In Florida, Process Energy’s attempt to replace steam generators at the Crystal River nuclear facility resulted in a cracked concrete containment wall. In Southern California, radioactive steam revealed that the new tubes in the San Onofre nuclear plant were wearing down much faster that expected. In both locations, the cost of the problems overran everyone’s expectations and lead to the plant's closure.

Cooper says that utility companies looking to untested solutions to big problems just lead to plants becoming money pits that ultimately have to be closed. That's when another round of fighting begins. “Affixing cost responsibility for broken reactors has become a contentious undertaking, creating arguments over whether ratepayers or shareholders should shoulder repair bills,” Cooper says, not to mention the cost of a new power plant, which in Florida has been estimated at $1.2 billion.

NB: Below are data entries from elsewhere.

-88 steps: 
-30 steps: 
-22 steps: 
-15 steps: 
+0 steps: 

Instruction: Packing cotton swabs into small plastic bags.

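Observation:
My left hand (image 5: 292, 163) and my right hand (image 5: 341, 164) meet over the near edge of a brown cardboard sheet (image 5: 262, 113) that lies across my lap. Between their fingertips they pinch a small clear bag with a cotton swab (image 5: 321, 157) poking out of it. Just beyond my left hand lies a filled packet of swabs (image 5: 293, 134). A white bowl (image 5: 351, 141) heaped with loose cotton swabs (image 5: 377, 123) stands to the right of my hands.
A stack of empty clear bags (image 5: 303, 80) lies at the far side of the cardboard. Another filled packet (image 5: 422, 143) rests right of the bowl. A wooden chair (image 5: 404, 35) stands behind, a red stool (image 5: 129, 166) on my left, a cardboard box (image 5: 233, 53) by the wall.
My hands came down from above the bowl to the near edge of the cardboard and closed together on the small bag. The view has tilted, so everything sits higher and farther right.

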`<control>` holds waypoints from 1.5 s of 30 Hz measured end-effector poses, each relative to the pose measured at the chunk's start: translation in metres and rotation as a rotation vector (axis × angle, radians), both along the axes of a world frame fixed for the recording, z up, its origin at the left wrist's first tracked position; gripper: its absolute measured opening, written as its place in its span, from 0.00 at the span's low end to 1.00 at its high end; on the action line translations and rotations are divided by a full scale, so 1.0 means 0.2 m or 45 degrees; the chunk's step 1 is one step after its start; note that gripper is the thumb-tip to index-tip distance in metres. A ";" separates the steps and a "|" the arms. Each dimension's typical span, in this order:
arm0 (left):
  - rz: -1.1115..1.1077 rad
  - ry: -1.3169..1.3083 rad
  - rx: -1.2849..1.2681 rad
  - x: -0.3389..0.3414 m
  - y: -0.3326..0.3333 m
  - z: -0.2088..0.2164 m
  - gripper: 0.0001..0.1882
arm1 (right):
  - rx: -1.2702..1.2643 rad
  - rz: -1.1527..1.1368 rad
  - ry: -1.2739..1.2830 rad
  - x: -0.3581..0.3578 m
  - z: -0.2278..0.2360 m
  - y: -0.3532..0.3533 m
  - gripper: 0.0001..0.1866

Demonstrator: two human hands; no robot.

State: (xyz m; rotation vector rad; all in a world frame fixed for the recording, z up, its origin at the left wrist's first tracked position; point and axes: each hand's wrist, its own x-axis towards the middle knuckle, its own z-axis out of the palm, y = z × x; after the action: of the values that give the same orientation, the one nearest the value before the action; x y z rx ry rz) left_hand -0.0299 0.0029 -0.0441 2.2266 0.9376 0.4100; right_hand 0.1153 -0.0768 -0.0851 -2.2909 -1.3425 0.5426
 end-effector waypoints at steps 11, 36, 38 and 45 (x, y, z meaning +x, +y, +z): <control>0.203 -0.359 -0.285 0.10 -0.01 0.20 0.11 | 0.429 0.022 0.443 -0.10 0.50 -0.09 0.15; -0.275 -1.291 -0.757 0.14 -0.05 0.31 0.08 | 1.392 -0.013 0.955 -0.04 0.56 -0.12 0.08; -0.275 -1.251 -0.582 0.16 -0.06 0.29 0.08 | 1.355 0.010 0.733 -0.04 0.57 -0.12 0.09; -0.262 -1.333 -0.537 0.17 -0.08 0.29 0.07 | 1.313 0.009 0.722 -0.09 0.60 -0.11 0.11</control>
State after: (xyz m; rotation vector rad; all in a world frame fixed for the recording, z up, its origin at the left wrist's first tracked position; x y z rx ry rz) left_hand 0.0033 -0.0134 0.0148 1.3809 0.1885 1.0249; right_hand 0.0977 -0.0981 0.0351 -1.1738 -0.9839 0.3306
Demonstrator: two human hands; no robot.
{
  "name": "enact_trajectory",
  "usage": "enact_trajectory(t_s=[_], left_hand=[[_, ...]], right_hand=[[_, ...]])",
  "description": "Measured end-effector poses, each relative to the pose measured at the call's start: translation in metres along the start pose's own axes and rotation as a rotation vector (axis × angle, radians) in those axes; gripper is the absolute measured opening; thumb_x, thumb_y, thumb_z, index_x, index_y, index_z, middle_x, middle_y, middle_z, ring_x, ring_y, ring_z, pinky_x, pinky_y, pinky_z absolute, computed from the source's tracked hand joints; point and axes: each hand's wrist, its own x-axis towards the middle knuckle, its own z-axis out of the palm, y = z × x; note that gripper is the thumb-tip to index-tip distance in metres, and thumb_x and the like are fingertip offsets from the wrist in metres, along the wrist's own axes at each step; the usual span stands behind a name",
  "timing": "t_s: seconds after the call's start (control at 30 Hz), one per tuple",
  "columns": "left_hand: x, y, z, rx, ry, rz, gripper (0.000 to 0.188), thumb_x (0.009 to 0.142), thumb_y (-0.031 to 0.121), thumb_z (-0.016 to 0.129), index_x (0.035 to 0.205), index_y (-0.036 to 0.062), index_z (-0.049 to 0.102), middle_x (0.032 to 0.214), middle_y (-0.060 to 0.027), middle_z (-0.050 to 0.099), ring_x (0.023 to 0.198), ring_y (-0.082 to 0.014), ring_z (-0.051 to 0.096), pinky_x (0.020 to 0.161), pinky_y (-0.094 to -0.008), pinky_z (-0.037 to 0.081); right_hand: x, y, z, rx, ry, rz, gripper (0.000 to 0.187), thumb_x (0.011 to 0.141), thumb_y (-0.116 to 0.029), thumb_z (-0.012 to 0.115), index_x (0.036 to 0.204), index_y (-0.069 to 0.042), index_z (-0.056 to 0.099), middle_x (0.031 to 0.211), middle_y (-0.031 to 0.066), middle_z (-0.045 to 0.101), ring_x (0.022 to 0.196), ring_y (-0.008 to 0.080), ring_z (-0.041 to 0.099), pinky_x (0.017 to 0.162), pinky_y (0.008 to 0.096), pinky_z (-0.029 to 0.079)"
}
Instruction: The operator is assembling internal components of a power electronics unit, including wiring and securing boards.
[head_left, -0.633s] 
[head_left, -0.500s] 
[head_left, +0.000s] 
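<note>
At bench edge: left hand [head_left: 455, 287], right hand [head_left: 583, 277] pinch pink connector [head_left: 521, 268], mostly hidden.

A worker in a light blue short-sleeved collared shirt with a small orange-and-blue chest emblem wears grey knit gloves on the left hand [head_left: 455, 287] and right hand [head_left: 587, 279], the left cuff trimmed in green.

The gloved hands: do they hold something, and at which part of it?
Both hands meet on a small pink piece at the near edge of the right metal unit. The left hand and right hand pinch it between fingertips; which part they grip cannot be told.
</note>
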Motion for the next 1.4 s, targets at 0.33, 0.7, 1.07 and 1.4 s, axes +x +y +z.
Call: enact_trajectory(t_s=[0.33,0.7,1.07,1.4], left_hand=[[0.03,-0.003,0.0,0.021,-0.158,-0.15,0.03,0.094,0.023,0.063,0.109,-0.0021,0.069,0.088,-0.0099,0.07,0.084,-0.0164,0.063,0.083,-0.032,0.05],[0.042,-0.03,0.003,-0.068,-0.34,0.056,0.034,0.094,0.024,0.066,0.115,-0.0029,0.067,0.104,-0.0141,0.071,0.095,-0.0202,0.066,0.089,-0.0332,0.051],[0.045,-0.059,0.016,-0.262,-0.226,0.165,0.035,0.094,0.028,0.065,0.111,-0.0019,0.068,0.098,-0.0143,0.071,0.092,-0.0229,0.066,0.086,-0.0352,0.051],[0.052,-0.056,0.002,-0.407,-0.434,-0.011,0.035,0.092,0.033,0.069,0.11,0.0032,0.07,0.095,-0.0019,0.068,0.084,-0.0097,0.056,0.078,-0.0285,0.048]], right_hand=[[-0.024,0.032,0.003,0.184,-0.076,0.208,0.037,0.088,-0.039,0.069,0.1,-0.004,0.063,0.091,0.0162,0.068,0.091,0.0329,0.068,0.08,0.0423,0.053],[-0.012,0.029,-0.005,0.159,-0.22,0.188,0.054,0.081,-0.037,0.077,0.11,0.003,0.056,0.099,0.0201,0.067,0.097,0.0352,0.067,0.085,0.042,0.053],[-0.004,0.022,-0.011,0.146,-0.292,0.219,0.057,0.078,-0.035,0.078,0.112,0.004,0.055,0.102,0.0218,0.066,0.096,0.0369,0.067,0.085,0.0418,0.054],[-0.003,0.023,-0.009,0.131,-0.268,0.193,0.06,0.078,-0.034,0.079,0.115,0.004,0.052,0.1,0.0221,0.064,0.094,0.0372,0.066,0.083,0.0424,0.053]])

Crystal River, also doomed, via Wikipedia

“Late-life troubles in the life cycle of complex nuclear technologies have implications for decisions relating to new nuclear construction,” writes Cooper. “Current analysis of new nuclear reactor construction proposals tends to assume a long plant life—often up to 60 years,” but it took longer to America’s nuclear power fleet up and running than was estimated, and one-sixth were retired before their first 40-year license ran out.

Still, nuclear power is a carbon-free energy source, which seems to promise cheap, clean power, always just on the other side of a handful problems. It’s already providing about 25 percent of America’s power, and most projections for America’s energy future have it as a part of a repertoire of power sources alongside renewable energy.

Rather than been falsely optimistic about a plant’s potential and ease of repair or pessimistic enough to close a plant at first sign of trouble and just go with coal, Cooper is calling for utility companies to assess costs more thoroughly. “Late life repair-or-retire decisions need to be subjected to full scrutiny…with all options for supplying power considered and realistic assumptions about plant life included.”

Our nuclear power plants aren't all Three Mile Islands and Springfield Nuclears. Running the plants at lower, realistic loads may prolong their lives, but America's shabby record for nuclear power plants needs to be factored in when a community is considering what to build to keep their lights on.

As inevitably as that baby gator outgrowing a 10-gallon aquarium, your power plant is going to grow old, and—if the past is any indication—sooner than you think. Before you flush anything, according to Mark Cooper, you gotta think.